Arc Forumnew | comments | leaders | submitlogin
4 points by palsecam 5294 days ago | link | parent

OK, quick & dirty implementation in Perl5, copying pg's impl:

   open F, 'big.txt';
   while (<F>) { $NWORDS{$_}++ for (lc =~ /[a-z]+/g); }

   sub dedup { %h = map { $_, 1 } @_; keys %h }

   sub edits1 {
     $word = shift;
     &dedup(map { ($a, $b) = @$_;
	          ( $a . substr($b, 1),
	            $a . substr($b, 1, 1) . substr($b, 0, 1) . substr($b, 2),
	            map { ($a . $_ . substr($b,1), $a . $_ . $b) } 'a'..'z' )
       } map { [substr($word, 0, $_), substr($word, $_)] } 0..length($word)-1);
   }

   sub edits2 { &dedup(map { &edits1($_) } &edits1(shift)) }

   sub correct {
     $win = shift;
     for (&edits1($win), &edits2($win)) {
	$win = $_ if ($NWORDS{$_} > $NWORDS{$win});
     }
     $win;
   }
That's 19 lines of code. So Arc "wins" (and is far more elegant anyway, this is spaghetti Perl). But I feel better to know a Perl version doesn't need to be 63 lines long (http://www.riffraff.info/2007/5/20/a-spell-corrector-in-perl...).

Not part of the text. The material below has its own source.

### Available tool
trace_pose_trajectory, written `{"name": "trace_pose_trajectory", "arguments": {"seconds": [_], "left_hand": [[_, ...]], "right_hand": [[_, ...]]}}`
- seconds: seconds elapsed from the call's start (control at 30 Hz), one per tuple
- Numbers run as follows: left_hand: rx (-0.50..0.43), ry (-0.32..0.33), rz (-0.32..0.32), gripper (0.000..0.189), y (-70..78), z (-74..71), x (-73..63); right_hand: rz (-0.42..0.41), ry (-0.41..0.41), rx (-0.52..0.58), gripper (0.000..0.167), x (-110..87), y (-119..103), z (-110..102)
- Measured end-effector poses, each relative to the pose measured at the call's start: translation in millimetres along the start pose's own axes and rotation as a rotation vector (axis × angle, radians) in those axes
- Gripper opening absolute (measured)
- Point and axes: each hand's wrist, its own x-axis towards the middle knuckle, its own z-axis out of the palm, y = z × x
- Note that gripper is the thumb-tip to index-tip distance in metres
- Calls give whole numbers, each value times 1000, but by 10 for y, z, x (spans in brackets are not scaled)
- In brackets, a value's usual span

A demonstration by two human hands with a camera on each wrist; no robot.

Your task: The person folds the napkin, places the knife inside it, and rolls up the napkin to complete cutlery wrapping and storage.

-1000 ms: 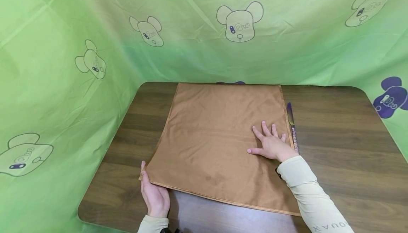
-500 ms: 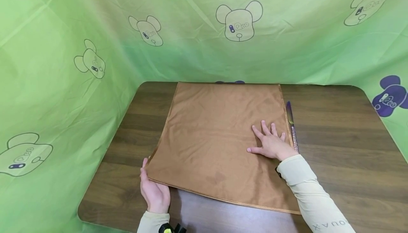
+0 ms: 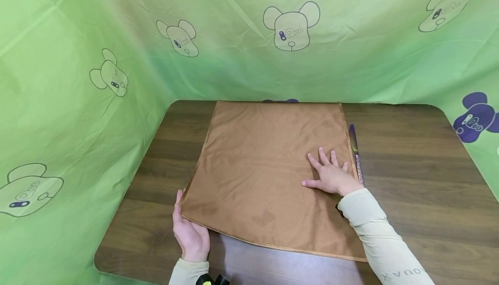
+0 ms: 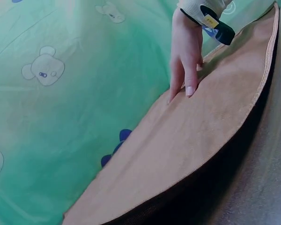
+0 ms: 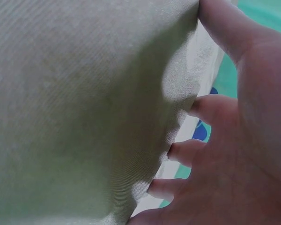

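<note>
The brown cloth (image 3: 261, 181) lay under the wide-spread fingers of the right hand (image 3: 331, 177); a knife (image 3: 356, 155) lay just right of them; the left hand (image 3: 191, 236) touched the cloth's near-left corner, whether pinching I could not tell.

one brown cloth (image 3: 261, 172), one table (image 3: 421, 181), one slim purple knife-like object (image 3: 356, 155), two hands, left (image 3: 192, 238) and right (image 3: 332, 178), two pale sleeves (image 3: 372, 224); on one green backdrop (image 3: 234, 77), head view, five outlined big-eared heads (image 3: 291, 36) and two purple heads (image 3: 473, 122).
</note>
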Motion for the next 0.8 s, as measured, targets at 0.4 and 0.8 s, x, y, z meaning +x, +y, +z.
{"name": "trace_pose_trajectory", "arguments": {"seconds": [0.4,0.8], "left_hand": [[-7,-36,42,53,-8,145,22],[49,-99,84,52,-29,334,25]], "right_hand": [[-1,-25,16,98,0,-6,-11],[2,-26,19,98,-12,9,-22]]}}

But. Both this version & pg's one are actually buggy. Obvious example:

  arc> (correct "yellow")
  "fellow"
Canonical version gives the expected answer, "yellow". So I'd say, no, these are not correct implementations (the Perl version seems to always give the same results than the Arc one).

A thing I have remarked is that the list returned by 'edits{1|2} contains the original value (i.e: (find "python" (edits1 "python")) is t), where this is not the behaviour of Norvig's version. (That's also why the loop in my correct() isn't (for ($win, &edits1($win), &edits2($win)), in contrary to the Arc one).

And this may be incorrect. Or maybe, if $win/word is in nwords, 'correct should stop (immediately). This would - at least - correct the "yellow" -> "fellow" problem.

This is, however, not the only issue. Norvig's version and these versions, given the same "big.txt", don't give the same correction for other words (try "speling", "godd"). And I strongly suppose that Norvig's version is the most correct.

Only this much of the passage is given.